Poets and mystics always seem to have their transcendental awakenings somewhere divine—on a mountaintop, while staring off into the open sea, by a babbling brook, next to a burning bush. Mine happened in a log cabin in the middle of the woods, where I found myself sobbing uncontrollably into a bowl of oatmeal.

I was in upstate New York with my partner, Lolly, on what was supposed to be a vacation, a retreat from the stress of city life in Philadelphia. As I ate my breakfast, I pored through the pages of another psychologist’s book, my version of a “beach read.” The topic? Emotionally unavailable mothers. As I read it—for professional enrichment, or so I believed—the words activated an unexpected, and confusing, emotional response. “You’re burnt out,” my partner, Lolly, offered. “You need to take a step back. Try to relax.”

I brushed her off. I didn’t believe that I was in any way unique in my general feelings and experiences. I heard similar complaints from so many of my clients and friends. Who doesn’t get out of bed in the morning dreading the day ahead? Who doesn’t feel distracted at work? Who doesn’t feel distanced from the people they love? Who in the world can honestly say that they aren’t living each day for their vacation? Isn’t this just what happens when you get older?

I had recently “celebrated” my thirtieth birthday and thought to myself, Is this it? Even though I’d already checked off so many of the boxes that I’d dreamed of since I was a child—living in a city of my choosing, running my own private therapy practice, finding a loving partner—I still felt like there was something essential in my being that was lost or missing or had never been there in the first place. After years of being in relationships yet feeling emotionally alone, I had finally met a person who felt right because she was so different from me. Whereas I was hesitant and often disengaged, Lolly was passionate and headstrong. She often challenged me in ways that I felt were exciting. I should have been happy, or, at the very least, content. Instead I felt outside myself, detached, emotionless. I felt nothing.

On top of it all, I was experiencing physical issues that had become so acute that I could no longer ignore them. There was the brain fog, which would cloud me so thoroughly that I sometimes not only forgot words or phrases but entered a complete state of blankness. This was particularly upsetting, especially during the few times when it happened in session with clients. Persistent gut issues, which had plagued me for years, now made me feel heavy and constantly weighed down. Then one day I fainted out of the blue—full-on passed out at a friend’s house, which terrified everyone.

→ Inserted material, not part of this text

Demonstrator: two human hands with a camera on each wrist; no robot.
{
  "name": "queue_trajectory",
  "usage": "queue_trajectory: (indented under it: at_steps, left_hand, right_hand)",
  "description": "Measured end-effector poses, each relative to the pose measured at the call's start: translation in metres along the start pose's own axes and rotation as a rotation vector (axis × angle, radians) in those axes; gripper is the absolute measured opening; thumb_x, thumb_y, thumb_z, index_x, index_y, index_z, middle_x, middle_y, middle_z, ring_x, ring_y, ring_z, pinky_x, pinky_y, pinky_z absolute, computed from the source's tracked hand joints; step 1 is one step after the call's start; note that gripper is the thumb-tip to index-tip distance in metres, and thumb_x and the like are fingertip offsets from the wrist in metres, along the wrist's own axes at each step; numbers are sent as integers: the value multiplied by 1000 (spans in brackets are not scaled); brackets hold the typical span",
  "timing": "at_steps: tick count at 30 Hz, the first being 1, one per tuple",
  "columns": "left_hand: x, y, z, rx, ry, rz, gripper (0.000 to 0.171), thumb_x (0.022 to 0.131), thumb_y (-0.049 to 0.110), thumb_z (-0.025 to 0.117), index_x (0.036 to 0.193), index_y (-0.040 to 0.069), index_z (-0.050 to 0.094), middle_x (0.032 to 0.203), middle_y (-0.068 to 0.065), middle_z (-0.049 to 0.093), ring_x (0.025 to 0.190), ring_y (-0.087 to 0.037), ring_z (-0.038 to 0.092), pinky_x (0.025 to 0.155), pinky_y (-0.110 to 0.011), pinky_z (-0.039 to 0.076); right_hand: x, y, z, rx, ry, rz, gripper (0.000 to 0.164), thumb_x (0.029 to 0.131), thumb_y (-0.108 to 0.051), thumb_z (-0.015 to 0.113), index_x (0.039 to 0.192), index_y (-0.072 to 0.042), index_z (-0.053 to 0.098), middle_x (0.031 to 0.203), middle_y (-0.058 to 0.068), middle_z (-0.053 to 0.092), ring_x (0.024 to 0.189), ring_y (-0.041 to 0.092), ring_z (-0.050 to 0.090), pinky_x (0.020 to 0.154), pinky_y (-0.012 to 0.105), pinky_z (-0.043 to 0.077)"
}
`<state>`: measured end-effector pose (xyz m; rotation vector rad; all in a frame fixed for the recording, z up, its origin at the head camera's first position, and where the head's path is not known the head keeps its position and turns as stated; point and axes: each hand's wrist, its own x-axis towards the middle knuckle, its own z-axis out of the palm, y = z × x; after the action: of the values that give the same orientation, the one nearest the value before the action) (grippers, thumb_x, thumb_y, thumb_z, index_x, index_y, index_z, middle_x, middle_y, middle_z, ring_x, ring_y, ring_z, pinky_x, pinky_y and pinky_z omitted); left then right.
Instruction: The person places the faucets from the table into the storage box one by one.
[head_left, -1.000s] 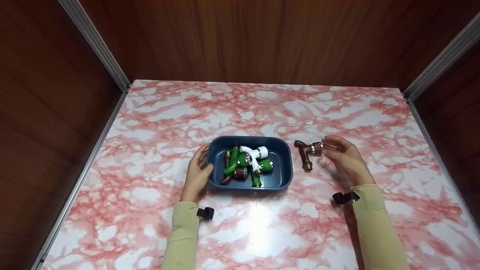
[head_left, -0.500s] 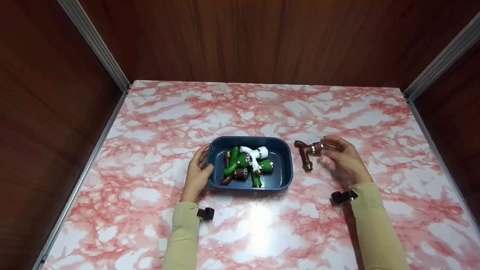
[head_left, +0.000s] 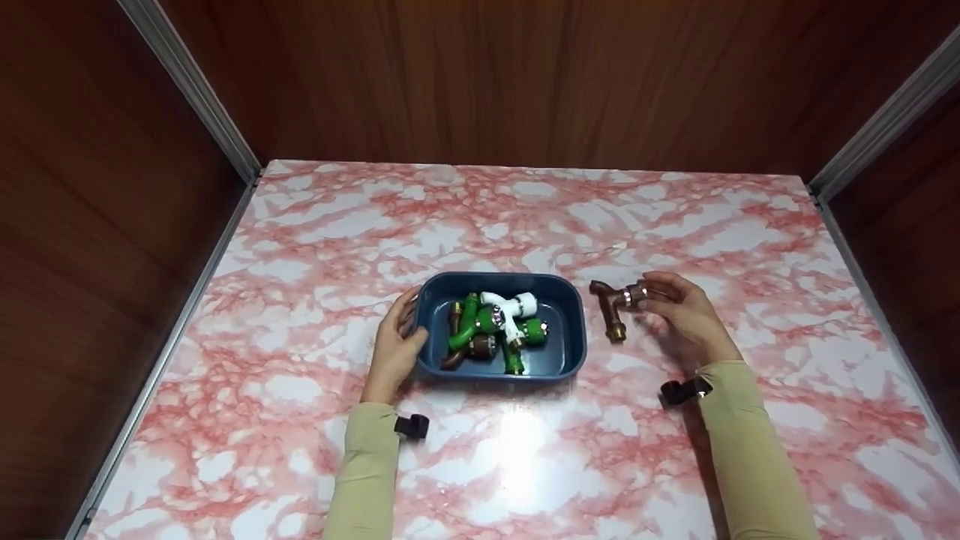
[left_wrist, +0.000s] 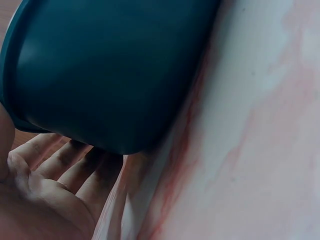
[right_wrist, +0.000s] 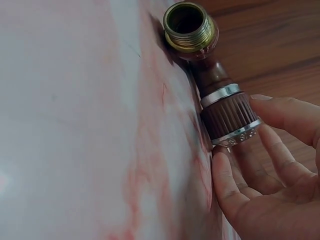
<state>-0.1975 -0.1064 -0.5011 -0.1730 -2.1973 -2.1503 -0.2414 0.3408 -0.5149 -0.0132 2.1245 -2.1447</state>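
Observation:
A dark blue plastic tub sits mid-table in the head view. Inside lie several taps: a white tap, green taps, one of them a green tap on top, and a brown tap. My left hand holds the tub's left end, thumb at the rim and fingers along the outer wall. To the tub's right, another brown tap lies on the table. My right hand pinches its ribbed knob between thumb and fingers. The brass threaded end shows in the right wrist view.
The table has a red-and-white marbled top. Dark wood panels stand behind it and at both sides, with metal strips in the corners. Black wrist mounts sit on both sleeves.
My right hand and forearm have shifted slightly left, closer round the brown tap's knob. The tap has barely moved. My left hand and the tub stay where they were.

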Motion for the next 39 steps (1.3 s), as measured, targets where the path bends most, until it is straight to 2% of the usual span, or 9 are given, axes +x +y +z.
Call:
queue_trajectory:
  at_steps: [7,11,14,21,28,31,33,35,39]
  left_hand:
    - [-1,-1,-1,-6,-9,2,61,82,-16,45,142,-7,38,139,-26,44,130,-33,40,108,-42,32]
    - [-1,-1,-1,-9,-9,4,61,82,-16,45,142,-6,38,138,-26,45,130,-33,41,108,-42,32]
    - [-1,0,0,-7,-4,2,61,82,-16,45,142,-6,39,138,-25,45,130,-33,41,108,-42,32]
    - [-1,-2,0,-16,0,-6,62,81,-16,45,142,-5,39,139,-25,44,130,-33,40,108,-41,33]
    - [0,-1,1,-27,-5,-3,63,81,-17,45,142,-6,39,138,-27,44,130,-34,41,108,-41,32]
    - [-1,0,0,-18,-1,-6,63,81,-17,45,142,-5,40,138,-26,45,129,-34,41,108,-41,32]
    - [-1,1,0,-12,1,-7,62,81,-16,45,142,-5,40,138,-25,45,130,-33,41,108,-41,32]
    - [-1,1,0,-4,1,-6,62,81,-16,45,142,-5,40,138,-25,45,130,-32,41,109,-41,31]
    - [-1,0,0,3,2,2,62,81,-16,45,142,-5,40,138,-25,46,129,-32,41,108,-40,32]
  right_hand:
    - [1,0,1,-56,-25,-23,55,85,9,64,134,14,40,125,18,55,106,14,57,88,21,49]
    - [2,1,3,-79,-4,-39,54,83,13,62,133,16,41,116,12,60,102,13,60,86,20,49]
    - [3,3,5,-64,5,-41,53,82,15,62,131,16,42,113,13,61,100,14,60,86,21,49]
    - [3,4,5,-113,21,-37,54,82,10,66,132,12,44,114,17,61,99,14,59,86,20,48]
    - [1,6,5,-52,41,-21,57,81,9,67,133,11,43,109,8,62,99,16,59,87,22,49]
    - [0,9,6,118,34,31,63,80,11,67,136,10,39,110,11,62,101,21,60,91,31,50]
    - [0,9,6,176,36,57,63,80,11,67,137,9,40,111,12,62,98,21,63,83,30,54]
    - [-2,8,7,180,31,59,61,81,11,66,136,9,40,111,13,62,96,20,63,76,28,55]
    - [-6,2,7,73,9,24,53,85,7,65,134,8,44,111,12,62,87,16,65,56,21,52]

Sitting in the rocking chair with my bowl of oatmeal in such a serene setting, I suddenly felt how hollowed out my life had become. I was energetically drained, in the clutches of existential despair, frustrated by my clients’ inability
to make progress, angered at my own limitations in the pursuit of their care and my own, and deeply constricted by a free floating sluggishness and dissatisfaction that made me question the point of everything. Back at home in the hustle and bustle of city life, I could mask these troubling feelings by channeling all of these energies into action: cleaning the kitchen, walking the dog, making endless plans. Moving, moving, moving. If you didn’t look too closely you might admire my type A efficiency. But dig in just a little bit, and you’d realize that I was moving my body to distract myself from some deeply rooted unresolved feelings. In the middle of the woods, without a thing to do but read about the lasting effects of childhood trauma, I could no longer escape myself. The book exposed so many of the feelings about my mother and my family that I had long repressed. It was like looking into a mirror. There I was, naked, no distractions, and very uncomfortable with what I saw.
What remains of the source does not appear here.